Maybe that includes rejecting the term "doom" altogether.

Daniel Popescu / ⧉ Pluralisk

Oct 18

Your take on the moving goalposts is so sharp! What if we keep shifting them until we’re just blind to actual AGI when it land?

Reply (1)

Daniel Reeves

Oct 18

Ah, thanks so much. I'm torn about your question.

The part we probably agree on: It's almost part of the definition of AGI is that it's completely world-changing. There can at most be a short window where we have AGI but cost or other constraints keep it from wide deployment. The economic incentives to scale it up will be irresistible. And by definition it entails recursive self-improvement (improving AI is a job humans can do and therefore automatable with AGI).

So we can't stay blind to AGI for long after we have it.

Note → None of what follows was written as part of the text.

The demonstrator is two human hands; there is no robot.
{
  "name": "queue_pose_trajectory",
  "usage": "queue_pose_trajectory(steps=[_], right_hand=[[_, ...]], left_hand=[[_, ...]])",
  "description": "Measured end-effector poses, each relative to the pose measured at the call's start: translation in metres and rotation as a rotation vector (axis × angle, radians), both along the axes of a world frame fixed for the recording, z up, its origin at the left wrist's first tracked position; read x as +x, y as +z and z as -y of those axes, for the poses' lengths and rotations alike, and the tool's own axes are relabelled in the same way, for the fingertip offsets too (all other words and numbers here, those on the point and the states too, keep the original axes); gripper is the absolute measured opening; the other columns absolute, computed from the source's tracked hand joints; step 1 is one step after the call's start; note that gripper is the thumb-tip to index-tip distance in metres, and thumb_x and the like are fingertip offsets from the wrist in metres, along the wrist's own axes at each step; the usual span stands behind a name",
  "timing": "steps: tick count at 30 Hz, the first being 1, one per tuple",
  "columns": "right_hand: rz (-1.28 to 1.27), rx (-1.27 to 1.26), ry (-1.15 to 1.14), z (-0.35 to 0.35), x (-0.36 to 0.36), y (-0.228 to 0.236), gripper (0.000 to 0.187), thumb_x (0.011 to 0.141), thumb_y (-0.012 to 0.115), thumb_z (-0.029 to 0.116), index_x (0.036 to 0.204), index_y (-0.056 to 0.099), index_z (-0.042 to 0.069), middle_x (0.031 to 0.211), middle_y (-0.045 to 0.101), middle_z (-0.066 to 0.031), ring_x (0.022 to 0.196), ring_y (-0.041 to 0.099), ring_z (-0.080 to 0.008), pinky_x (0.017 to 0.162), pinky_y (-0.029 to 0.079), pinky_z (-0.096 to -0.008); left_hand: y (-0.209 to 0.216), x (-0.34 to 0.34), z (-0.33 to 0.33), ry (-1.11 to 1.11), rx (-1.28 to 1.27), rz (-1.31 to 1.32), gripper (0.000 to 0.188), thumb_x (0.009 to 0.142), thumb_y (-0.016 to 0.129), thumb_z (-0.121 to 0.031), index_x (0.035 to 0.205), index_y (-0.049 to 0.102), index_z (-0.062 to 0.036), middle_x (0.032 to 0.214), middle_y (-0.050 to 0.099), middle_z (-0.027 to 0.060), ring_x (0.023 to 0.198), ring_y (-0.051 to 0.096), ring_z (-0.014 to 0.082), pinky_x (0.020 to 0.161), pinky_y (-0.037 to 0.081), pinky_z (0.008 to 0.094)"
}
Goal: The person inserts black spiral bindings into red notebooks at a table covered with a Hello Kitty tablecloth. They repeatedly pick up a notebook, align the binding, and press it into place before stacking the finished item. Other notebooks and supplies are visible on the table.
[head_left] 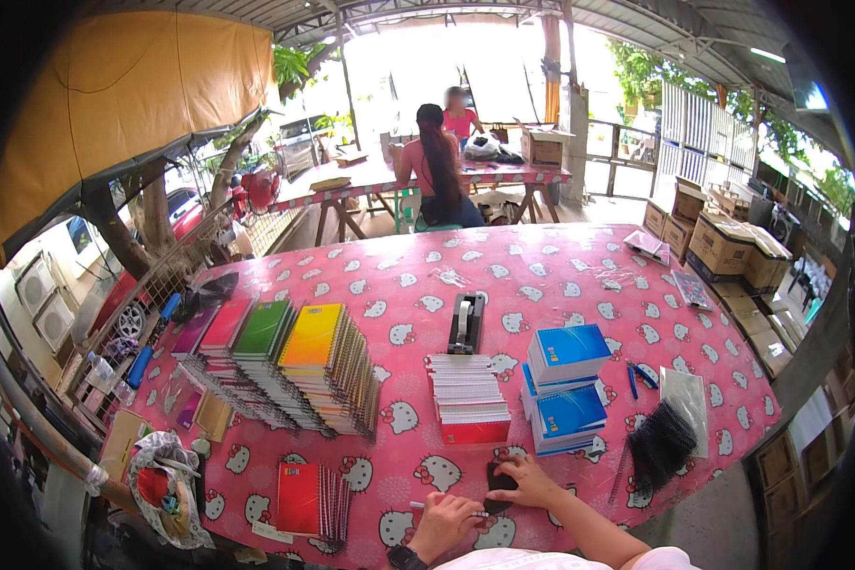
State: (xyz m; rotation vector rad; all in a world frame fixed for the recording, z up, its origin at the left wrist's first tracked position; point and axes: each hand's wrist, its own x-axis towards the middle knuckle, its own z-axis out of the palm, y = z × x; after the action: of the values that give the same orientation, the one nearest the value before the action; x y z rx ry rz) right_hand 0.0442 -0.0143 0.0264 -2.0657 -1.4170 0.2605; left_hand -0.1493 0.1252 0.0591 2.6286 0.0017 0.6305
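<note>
Near the table's front edge, my left hand, with a dark watch at the wrist, is closed around a thin white pen-like stick. Just right of it, my right hand has its fingers curled over a small black object; its kind is not clear. Beyond my hands lies a stack of unbound pads with white edges and a red cover in front. Blue pads are stacked to its right. To the left, a few red spiral notebooks lie fanned out.
Tall stacks of yellow, green, pink and purple spiral notebooks stand left. A tape dispenser sits mid-table. Black binding coils, a plastic sleeve and a blue cutter lie right. Two people are at a farther table.
</note>
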Motion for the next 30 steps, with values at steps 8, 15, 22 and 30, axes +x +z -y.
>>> queue_pose_trajectory(steps=[8, 15, 22, 30], right_hand=[[0.077, -0.264, 0.190, 0.003, 0.007, 0.014, 0.072, 0.061, 0.079, 0.050, 0.120, 0.056, 0.016, 0.139, 0.041, -0.0153, 0.127, 0.035, -0.0395, 0.100, 0.032, -0.0529], [0.100, -0.177, 0.272, 0.010, 0.008, 0.007, 0.070, 0.060, 0.081, 0.039, 0.121, 0.054, 0.016, 0.141, 0.038, -0.0171, 0.126, 0.039, -0.0396, 0.098, 0.036, -0.0516], [-0.165, 0.054, 0.170, 0.009, 0.001, 0.004, 0.057, 0.072, 0.075, 0.043, 0.115, 0.061, 0.010, 0.133, 0.048, -0.0170, 0.120, 0.047, -0.0377, 0.101, 0.037, -0.0449], [-0.954, -0.133, 0.391, 0.011, 0.003, 0.028, 0.047, 0.083, 0.066, 0.039, 0.113, 0.066, 0.002, 0.131, 0.053, -0.0140, 0.123, 0.047, -0.0247, 0.105, 0.033, -0.0377]], left_hand=[[0.020, -0.005, 0.002, 0.012, -0.087, -0.064, 0.016, 0.083, 0.064, -0.024, 0.097, 0.066, -0.0156, 0.089, 0.066, -0.0024, 0.087, 0.061, 0.0150, 0.088, 0.033, 0.0383], [0.003, -0.001, -0.003, -0.015, -0.094, -0.064, 0.022, 0.081, 0.067, -0.030, 0.097, 0.066, -0.0143, 0.090, 0.066, -0.0021, 0.090, 0.060, 0.0155, 0.096, 0.028, 0.0437], [-0.006, -0.023, -0.020, 0.175, 0.022, -0.099, 0.024, 0.072, 0.074, -0.038, 0.084, 0.069, -0.0174, 0.086, 0.065, -0.0044, 0.093, 0.058, 0.0140, 0.100, 0.022, 0.0516], [-0.003, -0.020, -0.018, 0.105, 0.000, -0.093, 0.017, 0.072, 0.074, -0.031, 0.080, 0.069, -0.0172, 0.080, 0.064, -0.0058, 0.091, 0.058, 0.0127, 0.098, 0.023, 0.0511]])
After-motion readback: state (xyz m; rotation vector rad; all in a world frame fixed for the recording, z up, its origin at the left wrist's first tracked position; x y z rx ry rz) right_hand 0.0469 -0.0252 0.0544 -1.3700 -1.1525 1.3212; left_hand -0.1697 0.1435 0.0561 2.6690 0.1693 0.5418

But probably what you mean is, can we stay blind to it all the way up to the point of reaching it, or even past that, to the point of scaling it? I think we absolutely can. And a devastating future can end up locked in, even if it's slow to play out. (Or an amazing future but I focus on the devastating one because we can't afford to roll the dice on this.)

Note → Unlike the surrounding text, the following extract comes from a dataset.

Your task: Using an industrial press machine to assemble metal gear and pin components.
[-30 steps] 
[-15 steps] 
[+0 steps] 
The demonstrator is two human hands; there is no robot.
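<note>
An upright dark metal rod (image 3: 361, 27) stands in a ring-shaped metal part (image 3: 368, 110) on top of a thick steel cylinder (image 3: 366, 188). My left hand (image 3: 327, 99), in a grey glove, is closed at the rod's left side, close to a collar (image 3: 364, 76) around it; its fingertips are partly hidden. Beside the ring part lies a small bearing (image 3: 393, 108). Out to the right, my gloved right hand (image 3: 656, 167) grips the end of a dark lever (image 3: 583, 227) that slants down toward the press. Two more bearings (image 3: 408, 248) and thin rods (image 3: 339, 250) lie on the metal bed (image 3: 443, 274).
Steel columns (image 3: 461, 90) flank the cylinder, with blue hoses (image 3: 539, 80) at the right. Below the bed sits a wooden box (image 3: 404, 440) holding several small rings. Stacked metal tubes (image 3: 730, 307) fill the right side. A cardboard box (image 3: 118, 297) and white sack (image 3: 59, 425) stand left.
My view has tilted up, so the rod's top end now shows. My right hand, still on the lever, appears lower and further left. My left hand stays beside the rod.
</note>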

Imagine an AGI (conscious or not) with subtly human-incompatible goals. Without having had time to do its own science and invent new tech and with human labor necessary to keep the datacenters running, such an AGI will naturally be strategic about concealing its abilities and intentions. It will give every indication of being nothing but a boon to humanity. Building trust is its best strategy for achieving its goals. So it becomes embedded ever deeper into the economy. Physical robots get more advanced. Eventually it doesn't need humans. You can tell stories about why such AI might want to literally kill us (we have nukes, we might build rival superintelligences) but I think that's overly dramatic. If it doesn't need us and is so integrated into all our tech that we couldn't unplug it if we wanted to (and also it's spent so long building trust that we don't want to unplug it anyway) then it can just very gradually spread over the earth until humans have died out. All the AI does is manage the pacing so that the moment humans unite to fight it is after the point that that becomes ineffective. Or we're frog-boiled so thoroughly that that moment never comes at all.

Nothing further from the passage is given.